Potash Hill

Marlboro hosts student symposium


Each spring the Vermont Academy of Arts and Sciences (VAAS) sponsors the Vermont Intercollegiate Student Symposium, at which students from across the state present work in diverse areas of study. This year Marlboro College hosted the symposium for the first time, welcoming more than 40 student presenters and other visitors from six colleges across the state on April 14. 

“The conference was a wonderful opportunity for students from different institutions to share their interests with each other and a wider audience,” said Kate Ratcliff, Marlboro professor of American studies and this year’s symposium orchestrator. “It was so gratifying to see classrooms across campus filled with students from colleges all over Vermont.” Kate is on the board of VAAS, which was organized in 1965 to foster wider and more intensive participation in the arts, humanities and sciences in Vermont.

In addition to 15 students from Marlboro, participants came from the University of Vermont, St. Michaels College, Norwich University, Castleton State College and Green Mountain College. The presentations, which were organized in panels of four students and took place all across campus, drew from the fields of history, literature, political science, math, psychology, dance, theater and visual arts.

“I tried to create panels that linked papers around a broad common theme or themes and that included participants from different institutions, in the hopes of fostering interdisciplinary and intercollegiate dialogue,” said Kate.

A literary studies panel moderated by writing professor John Sheehy included senior Brandon Willits’ analysis of wilderness themes in William Faulkner’s Go Down, Moses. “I was fascinated with the idea of wilderness as a transformative space, and when I initially approached Faulkner I definitely believed that wilderness was spiritual,” said Brandon. But, like Isaac McCaslin in Faulkner’s seminal collection of stories, Brandon developed a different perception of wilderness while working for the park service last summer. “It was really important to me to understand how Faulkner uses language to present wilderness as a transformative space and to reconcile that with my own ideas of physically living in a wild space.”

In the same panel, junior Sam Grayck talked about the trials of translating Antoine de Saint-Exupery’s The Little Prince from the French. Other Marlboro students who presented at the symposium included senior Alex Tolstoi, who discussed Charles Phelps and the politics of internal dissent in revolutionary Vermont, and junior Alexia Boggs, who talked about Plato and the occupy movement. In a panel called “Men, Women and Family in American Culture,” moderated by Kate, sophomore Emma Thacker discussed complex families and senior Jory Shareef addressed historic representations of women.

Marlboro was well represented in the panel on visual and performing art, with entries from seniors Logan Smith (theater), Zach Parks (sculpture), Katherine Trahan (theater) and Cookie Harrist (dance). A panel titled “Constructions of Self and Other” included junior Cameron Cobane’s study of German director Fatih Akin, sophomore Aiden Keeva’s analysis of poet Gary Snyder’s ethics of eating and freshman Haley Peter’s insightful look at the legend of Bigfoot.

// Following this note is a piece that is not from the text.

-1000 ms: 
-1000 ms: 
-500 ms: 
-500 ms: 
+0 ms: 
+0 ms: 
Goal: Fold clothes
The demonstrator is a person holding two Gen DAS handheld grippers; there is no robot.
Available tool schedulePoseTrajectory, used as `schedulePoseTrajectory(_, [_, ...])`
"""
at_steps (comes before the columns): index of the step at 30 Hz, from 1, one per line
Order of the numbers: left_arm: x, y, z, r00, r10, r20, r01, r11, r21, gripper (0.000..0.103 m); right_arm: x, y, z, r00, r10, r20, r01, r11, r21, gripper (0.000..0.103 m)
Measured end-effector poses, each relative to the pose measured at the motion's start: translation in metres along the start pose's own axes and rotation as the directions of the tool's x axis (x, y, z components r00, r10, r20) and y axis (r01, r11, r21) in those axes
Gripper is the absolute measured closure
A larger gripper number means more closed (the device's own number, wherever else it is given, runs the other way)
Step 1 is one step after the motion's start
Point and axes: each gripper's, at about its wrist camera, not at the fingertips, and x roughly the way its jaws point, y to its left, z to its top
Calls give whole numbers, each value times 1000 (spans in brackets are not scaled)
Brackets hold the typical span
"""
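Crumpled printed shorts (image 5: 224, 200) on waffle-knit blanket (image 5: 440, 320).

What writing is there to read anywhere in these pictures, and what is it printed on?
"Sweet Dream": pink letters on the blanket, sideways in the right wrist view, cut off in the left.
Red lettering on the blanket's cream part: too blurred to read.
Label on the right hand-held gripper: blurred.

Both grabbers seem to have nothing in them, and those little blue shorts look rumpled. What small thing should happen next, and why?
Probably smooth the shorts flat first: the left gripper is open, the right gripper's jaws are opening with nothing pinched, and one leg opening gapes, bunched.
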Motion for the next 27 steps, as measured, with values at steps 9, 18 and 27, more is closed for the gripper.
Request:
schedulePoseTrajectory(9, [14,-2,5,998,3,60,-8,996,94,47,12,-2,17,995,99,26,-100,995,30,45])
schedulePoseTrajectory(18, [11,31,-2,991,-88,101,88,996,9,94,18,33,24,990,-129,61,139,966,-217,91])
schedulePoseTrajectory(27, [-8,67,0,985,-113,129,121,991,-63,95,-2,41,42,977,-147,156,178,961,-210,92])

“Bigfoot gave America a strengthened sense of identity during the paranoia of the Cold War, and he represented a hope that transcended the newly understood destruction of the wilderness,” said Haley.

Senior Willie Finkel presented “The War Within: Famine and the Confederacy,” and senior Lauren Dushay talked about mentoring in the LGBTQ community. Kate said, “Several of the Marlboro seniors who participated told me it was a wonderful opportunity to articulate and discuss their research in preparation for upcoming orals.” It was a great experience for everyone involved, although one student noted that a disadvantage to participating was missing out on the other panels. Hopes were high that it would not be another 47 years before Marlboro hosts the spring symposium again.